The Catcher in the Rye

Just finished reading The Catcher in the Rye, and enjoyed it quite a lot. I read it aloud to Nick, which is a great way to read this book if you don’t mind a lot of cussing, because it's all about voice—voice and attitude, because of course Holden Caulfield is an icon of teenage anxiety, cynicism and depression.

Now that I've read it, I do think it's too bad that Catcher in the Rye is so widely read in high school English classes. Not because of Holden's potty mouth or the book's depictions of adolescent sexuality and alcohol abuse (all official excuses for banning this book), but just because there are better books out there. I will say, at no point did I find this book uninteresting, and it does have moments of real poignancy, but I think kids these days might find it dated and tedious.

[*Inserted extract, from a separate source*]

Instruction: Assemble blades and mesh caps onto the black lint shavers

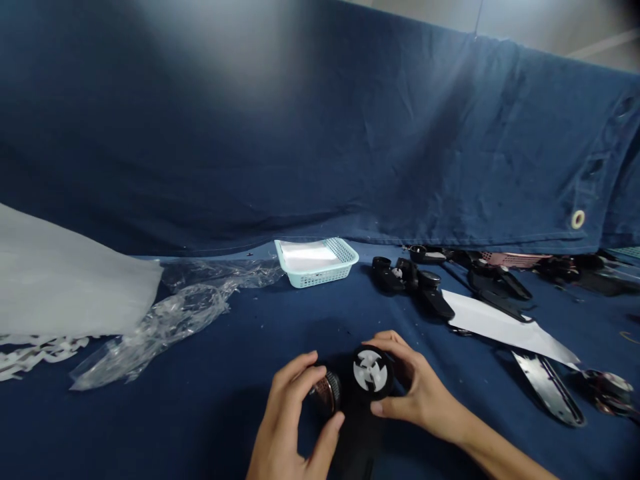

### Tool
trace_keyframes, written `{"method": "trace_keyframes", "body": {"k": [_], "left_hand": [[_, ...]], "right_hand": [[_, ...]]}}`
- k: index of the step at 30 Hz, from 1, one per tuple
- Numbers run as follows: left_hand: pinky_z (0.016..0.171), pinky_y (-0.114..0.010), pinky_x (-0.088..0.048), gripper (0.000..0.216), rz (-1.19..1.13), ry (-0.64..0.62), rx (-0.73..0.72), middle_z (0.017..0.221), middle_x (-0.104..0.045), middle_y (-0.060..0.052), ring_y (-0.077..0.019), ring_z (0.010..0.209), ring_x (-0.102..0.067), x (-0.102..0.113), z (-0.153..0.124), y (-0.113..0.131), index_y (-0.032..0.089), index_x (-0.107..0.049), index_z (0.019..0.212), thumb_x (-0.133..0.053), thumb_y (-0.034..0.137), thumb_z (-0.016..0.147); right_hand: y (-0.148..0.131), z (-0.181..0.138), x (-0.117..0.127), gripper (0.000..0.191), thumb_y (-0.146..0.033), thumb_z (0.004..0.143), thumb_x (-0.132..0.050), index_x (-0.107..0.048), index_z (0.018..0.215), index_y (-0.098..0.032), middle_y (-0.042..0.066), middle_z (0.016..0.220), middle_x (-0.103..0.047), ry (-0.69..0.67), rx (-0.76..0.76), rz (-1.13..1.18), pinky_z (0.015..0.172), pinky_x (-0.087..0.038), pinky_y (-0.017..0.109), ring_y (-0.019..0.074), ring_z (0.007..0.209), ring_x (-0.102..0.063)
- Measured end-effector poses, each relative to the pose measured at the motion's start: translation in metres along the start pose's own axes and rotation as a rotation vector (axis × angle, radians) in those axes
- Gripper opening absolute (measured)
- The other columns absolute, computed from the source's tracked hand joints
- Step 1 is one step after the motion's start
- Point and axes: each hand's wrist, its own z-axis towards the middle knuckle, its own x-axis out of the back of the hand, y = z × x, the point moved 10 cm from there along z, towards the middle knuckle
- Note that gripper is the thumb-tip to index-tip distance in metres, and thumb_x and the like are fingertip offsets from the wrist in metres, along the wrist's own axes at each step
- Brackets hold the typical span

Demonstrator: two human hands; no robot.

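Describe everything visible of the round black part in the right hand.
The round black part has a dark rim around a pale, vaned insert that looks like plastic. Its round face is turned toward the camera, near the bottom middle of the view. The right hand holds it, with fingers at the upper edge and the thumb near the lower. Whether it joins the dark shape below is too dark to tell.
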Motion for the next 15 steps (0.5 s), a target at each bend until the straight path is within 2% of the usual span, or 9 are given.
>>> {"method": "trace_keyframes", "body": {"k": [4,7,10,12,15], "left_hand": [[0.099,-0.042,-0.054,0.046,0.031,-0.035,0.027,0.143,-0.050,-0.009,-0.0253,0.128,-0.054,0.000,0.001,0.003,0.031,-0.040,0.139,-0.049,0.022,0.095],[0.100,-0.039,-0.051,0.054,0.048,-0.033,-0.022,0.147,-0.048,-0.006,-0.0233,0.130,-0.052,0.000,0.000,0.006,0.033,-0.031,0.147,-0.043,0.020,0.096],[0.100,-0.040,-0.050,0.055,0.068,-0.029,-0.034,0.146,-0.051,-0.004,-0.0225,0.129,-0.053,0.000,-0.001,0.006,0.033,-0.028,0.149,-0.040,0.022,0.097],[0.100,-0.041,-0.049,0.052,0.050,-0.025,-0.002,0.145,-0.052,-0.004,-0.0225,0.129,-0.053,-0.001,-0.001,0.004,0.033,-0.033,0.147,-0.041,0.023,0.097],[0.102,-0.041,-0.049,0.047,-0.047,-0.028,0.078,0.145,-0.052,-0.004,-0.0221,0.129,-0.053,-0.005,0.002,-0.002,0.033,-0.040,0.142,-0.045,0.023,0.096]], "right_hand": [[0.010,-0.001,-0.007,0.069,-0.034,0.057,-0.091,-0.059,0.117,-0.026,0.005,0.110,-0.061,-0.022,-0.095,0.211,0.091,-0.047,0.037,0.0255,0.104,-0.058],[0.021,-0.005,-0.006,0.072,-0.044,0.054,-0.091,-0.061,0.117,-0.026,0.004,0.108,-0.066,0.050,-0.182,0.410,0.090,-0.047,0.035,0.0256,0.103,-0.060],[0.039,-0.014,-0.011,0.055,-0.056,0.076,-0.074,-0.061,0.120,-0.027,0.005,0.109,-0.070,0.113,-0.370,0.722,0.088,-0.048,0.035,0.0238,0.099,-0.064],[0.045,-0.015,-0.017,0.045,-0.057,0.088,-0.058,-0.062,0.120,-0.027,0.005,0.106,-0.072,0.114,-0.458,0.886,0.083,-0.050,0.035,0.0215,0.091,-0.067],[0.048,-0.013,-0.030,0.048,-0.059,0.093,-0.046,-0.068,0.111,-0.020,0.008,0.100,-0.074,0.037,-0.535,1.002,0.076,-0.053,0.034,0.0207,0.081,-0.069]]}}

Here are a few bits of trivia from wikipedia:
  • The word "goddamn" appears in the book 252 times.
  • Salinger has refused to license the film rights to any producer or director. The reason for his refusal to allow a film version of the novel: "I would like to see it done, but Holden wouldn't approve"—a reference to Holden's distaste for movies and Hollywood "phonies."
  • Mark David Chapman, who killed John Lennon, was carrying the book when he was arrested immediately after the murder and referred to it in his statement to police shortly thereafter. John Hinckley, Jr., who attempted to assassinate President Ronald Reagan, was also reported to have been obsessed with Catcher in the Rye, and Kurt Cobain is said to have been carrying a copy of the book and wearing a red hunting cap in the weeks prior to his death.
  • The Catcher in the Rye continues to be both one of the most banned books in America and one of the most taught books in public schools.
  • The poem’s name (and a central theme) comes from the poem “Coming Through the Rye” by Robert Burns. If anyone can restate this poem in modern American English, I'd love to know what it means.

And some memorable lines:

"I thought what I'd do was, I'd pretend I was one of those deaf-mutes. That way I wouldn't have to have any goddamn stupid useless conversations with anybody."
(now why didn't I think of that?!)

"What I have to do, I have to catch everybody if they start to go over the cliff— I mean if they're running and they don't look where they're going I have to come out from somewhere and catch them. That's all I'd do all day. I'd just be the catcher in the rye and all. I know it's crazy, but that's the only thing I'd really like to be. I know it's crazy."

"Sleep tight, ya morons!"

"All morons hate it when you call them a moron."

"What really knocks me out is a book that, when you're all done reading it, you wish the author that wrote it was a terrific friend of yours and you could call him up on the phone whenever you felt like it."

(Hello, is this the Austen residence? May I speak with Jane, please?)